Work to complete
In the listing below, count the lines containing the string "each". Reply with that number only.
[Collected data Boundary: Start]
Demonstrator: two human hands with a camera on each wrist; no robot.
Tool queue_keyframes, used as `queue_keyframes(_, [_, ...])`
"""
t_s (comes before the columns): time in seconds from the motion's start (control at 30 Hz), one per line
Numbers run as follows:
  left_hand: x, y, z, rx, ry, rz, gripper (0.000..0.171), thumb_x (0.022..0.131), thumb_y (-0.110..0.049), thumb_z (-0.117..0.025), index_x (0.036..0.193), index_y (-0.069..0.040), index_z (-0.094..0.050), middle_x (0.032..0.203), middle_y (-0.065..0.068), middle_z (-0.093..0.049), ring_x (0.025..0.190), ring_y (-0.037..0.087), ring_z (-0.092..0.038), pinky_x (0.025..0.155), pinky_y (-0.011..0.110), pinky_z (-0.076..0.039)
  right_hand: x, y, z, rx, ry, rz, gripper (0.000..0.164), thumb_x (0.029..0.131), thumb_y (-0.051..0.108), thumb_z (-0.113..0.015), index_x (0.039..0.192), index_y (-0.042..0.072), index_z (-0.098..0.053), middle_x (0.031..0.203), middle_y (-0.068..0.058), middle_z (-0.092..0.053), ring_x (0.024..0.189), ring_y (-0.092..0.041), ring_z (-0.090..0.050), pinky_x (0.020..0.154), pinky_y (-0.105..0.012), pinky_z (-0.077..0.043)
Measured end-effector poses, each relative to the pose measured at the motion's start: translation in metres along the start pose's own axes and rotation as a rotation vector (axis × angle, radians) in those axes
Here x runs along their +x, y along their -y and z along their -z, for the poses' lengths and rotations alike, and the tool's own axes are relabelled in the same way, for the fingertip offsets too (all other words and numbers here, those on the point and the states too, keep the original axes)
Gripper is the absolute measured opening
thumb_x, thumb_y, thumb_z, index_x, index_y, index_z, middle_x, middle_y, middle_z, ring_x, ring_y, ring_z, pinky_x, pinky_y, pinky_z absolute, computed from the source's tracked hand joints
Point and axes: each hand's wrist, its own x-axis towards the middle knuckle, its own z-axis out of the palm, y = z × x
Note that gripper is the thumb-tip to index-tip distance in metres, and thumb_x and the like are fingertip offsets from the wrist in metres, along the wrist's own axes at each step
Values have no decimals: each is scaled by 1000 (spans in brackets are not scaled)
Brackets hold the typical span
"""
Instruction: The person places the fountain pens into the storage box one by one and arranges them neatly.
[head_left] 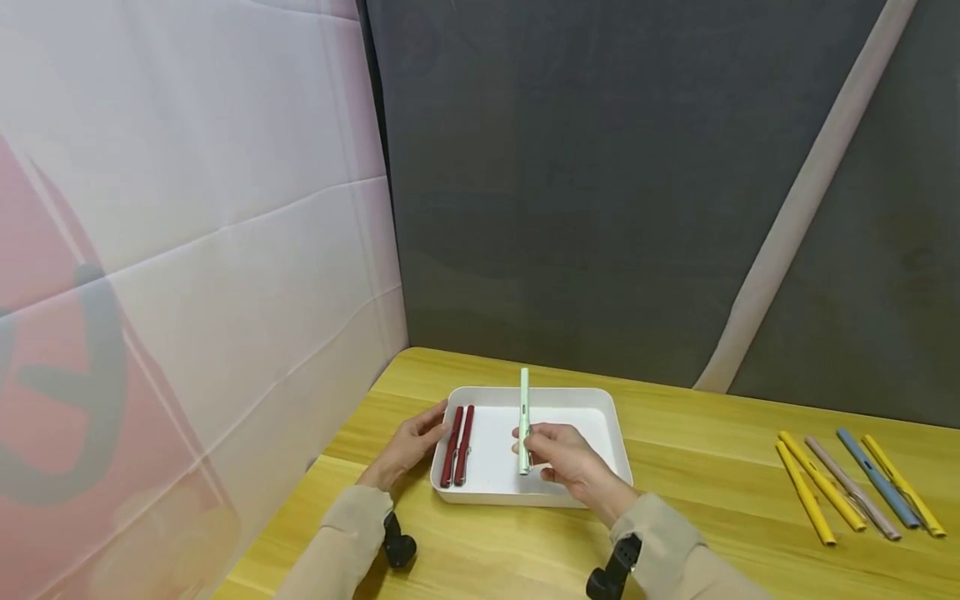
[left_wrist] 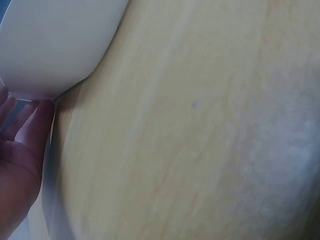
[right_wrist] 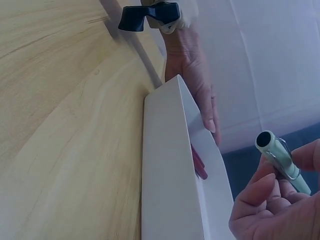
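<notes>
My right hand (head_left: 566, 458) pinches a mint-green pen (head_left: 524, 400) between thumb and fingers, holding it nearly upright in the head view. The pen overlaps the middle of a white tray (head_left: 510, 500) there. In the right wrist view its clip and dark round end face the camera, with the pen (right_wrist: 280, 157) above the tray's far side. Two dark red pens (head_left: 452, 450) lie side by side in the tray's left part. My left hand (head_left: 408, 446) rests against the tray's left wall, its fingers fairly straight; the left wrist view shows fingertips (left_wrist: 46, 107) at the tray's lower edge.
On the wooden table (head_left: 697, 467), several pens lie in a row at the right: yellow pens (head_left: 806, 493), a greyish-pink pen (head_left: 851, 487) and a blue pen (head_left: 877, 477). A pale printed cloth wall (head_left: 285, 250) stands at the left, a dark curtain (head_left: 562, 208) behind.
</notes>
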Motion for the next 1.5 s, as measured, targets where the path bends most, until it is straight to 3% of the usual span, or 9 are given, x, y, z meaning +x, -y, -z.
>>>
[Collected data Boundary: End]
Answer section
5